I understand wanting to lay blame and find fault. Based on what you said earlier, I’d be looking first and foremost at the prescribing physicians to see what they noted/observed of his behavior and know or should have known about drug interactions, not at friends and acquaintances.

I know back in early December, there was a pharmacist and physician denying more oxy and dsil’s wife pushed for him to be able to get more despite the initial pharmacist’s refusal to fill more. 

10 minutes ago, Sneezyone said:

It sounds like you still think he’s capable of being a rational actor when the behaviors you describe suggest otherwise. Are you expecting him to override addiction and prioritize his family through sheer willpower? That’s not a thing. He sounds very sick. Sick people aren’t always capable of making ‘choices’ the way you’re describing it.
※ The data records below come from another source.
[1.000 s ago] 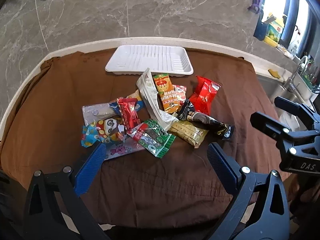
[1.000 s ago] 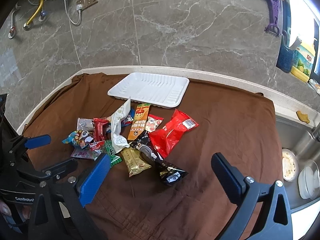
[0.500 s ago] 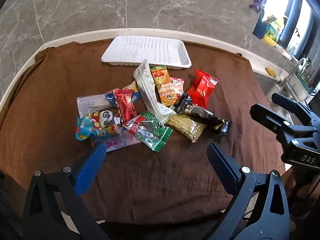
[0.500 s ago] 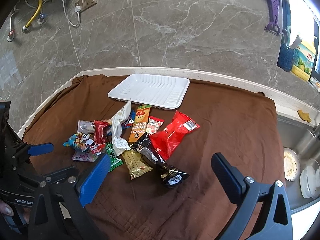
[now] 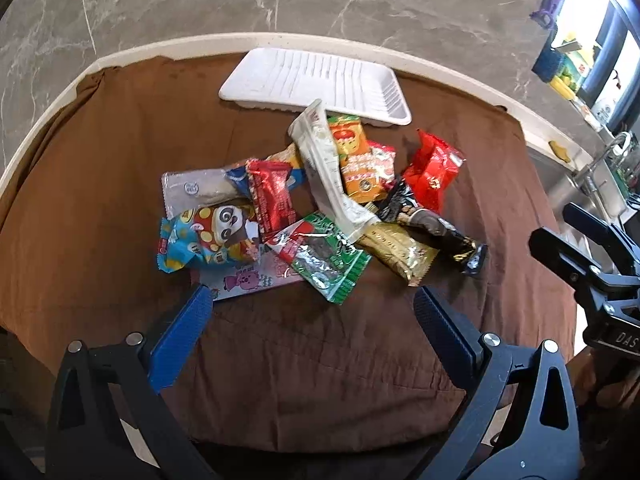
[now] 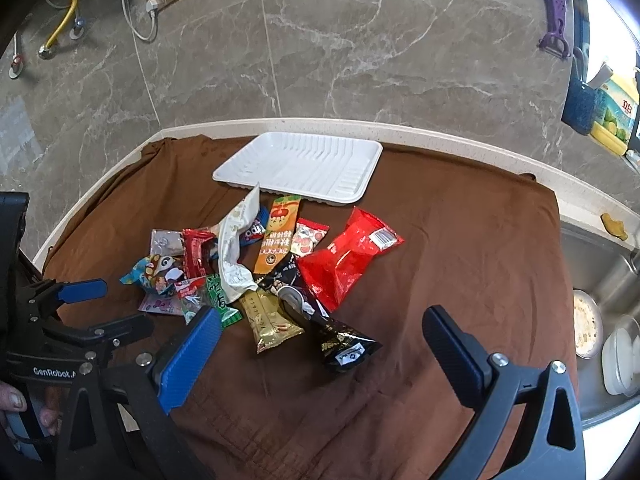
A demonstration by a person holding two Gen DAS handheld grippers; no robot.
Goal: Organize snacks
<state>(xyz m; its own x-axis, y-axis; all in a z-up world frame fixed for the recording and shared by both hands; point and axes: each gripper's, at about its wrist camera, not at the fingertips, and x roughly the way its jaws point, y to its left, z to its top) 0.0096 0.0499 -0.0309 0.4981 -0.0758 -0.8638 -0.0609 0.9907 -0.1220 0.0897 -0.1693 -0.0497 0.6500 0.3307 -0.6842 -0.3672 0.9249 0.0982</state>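
Note:
A heap of several snack packets lies mid-cloth: a red bag (image 5: 432, 176) (image 6: 344, 260), a green packet (image 5: 326, 258), a gold packet (image 5: 396, 250) (image 6: 268, 320), a black packet (image 6: 340, 344), a panda packet (image 5: 208, 240). An empty white tray (image 5: 316, 84) (image 6: 300, 166) sits behind the heap. My left gripper (image 5: 312, 320) is open and empty, just in front of the heap; it also shows in the right wrist view (image 6: 108, 304). My right gripper (image 6: 320, 344) is open and empty, above the heap's near right side.
A brown cloth (image 6: 460, 240) covers the counter. A sink (image 6: 600, 280) with dishes lies at the right. A marble wall (image 6: 320, 40) stands behind, with outlets and cables at the upper left. Bottles stand on the sill at the far right.
My left gripper has moved forward and a little left toward the heap, which looks closer now. The right gripper has barely moved. Both stay open.

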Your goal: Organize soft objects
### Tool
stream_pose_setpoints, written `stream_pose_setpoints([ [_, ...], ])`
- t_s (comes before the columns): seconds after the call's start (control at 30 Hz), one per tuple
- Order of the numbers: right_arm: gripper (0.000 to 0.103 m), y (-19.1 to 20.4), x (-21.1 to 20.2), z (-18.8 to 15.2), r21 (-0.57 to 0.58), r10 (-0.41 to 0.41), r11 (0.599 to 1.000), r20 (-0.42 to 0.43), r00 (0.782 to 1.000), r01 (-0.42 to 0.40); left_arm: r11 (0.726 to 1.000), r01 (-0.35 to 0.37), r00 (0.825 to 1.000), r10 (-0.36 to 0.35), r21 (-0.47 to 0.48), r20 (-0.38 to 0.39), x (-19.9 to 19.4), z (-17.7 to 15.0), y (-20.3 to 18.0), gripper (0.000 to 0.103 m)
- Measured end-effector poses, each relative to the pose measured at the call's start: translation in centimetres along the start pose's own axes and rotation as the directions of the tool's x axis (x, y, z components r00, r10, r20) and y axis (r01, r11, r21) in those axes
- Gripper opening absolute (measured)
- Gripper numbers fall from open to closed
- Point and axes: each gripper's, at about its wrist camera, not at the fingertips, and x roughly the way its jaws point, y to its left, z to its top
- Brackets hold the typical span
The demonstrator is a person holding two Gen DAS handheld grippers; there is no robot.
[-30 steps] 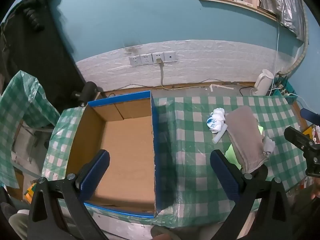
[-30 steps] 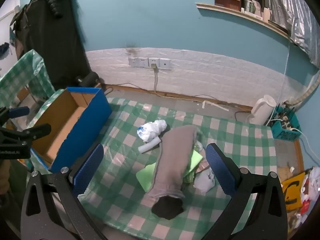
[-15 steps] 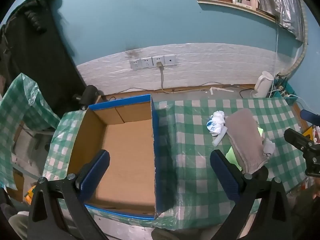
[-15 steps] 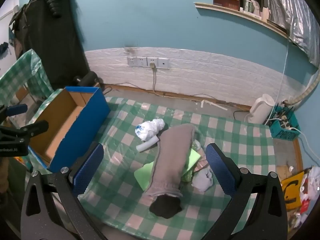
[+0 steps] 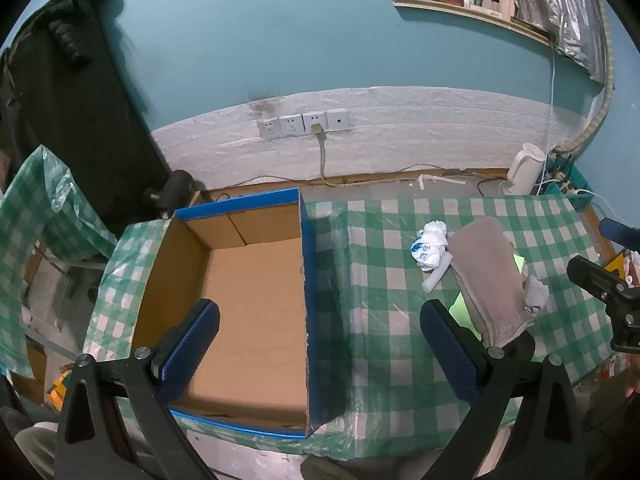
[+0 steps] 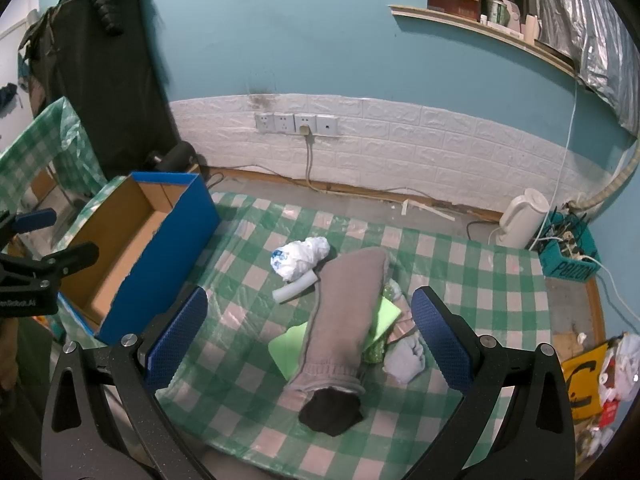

This. He didn’t choose this. The physical symptoms of withdrawal are so intensely awful that is is simply natural for someone to want to take something to make those symptoms go away. I know all the blame is being laid on the current mystery cocktail, whatever it is, but he’s not in withdrawal from that. He’s in withdrawal from months of oxy use and now not getting any oxy. 
 

The family member this happened to got clean in rehab, though rehab was incredibly difficult due to the aforementioned physical withdrawal, and then had a return to normal life with a brief relapse bobble after a later injury. He has been clean a long time, happily married and a father. Two weeks after withdrawal of the drug is early days. She needs to stay safe given the stakes and especially since guns are in the mix (was she previously okay with guns in the house with the kids?). But dsil is not making choices to be addicted anymore than someone with anxiety is choosing to be anxious.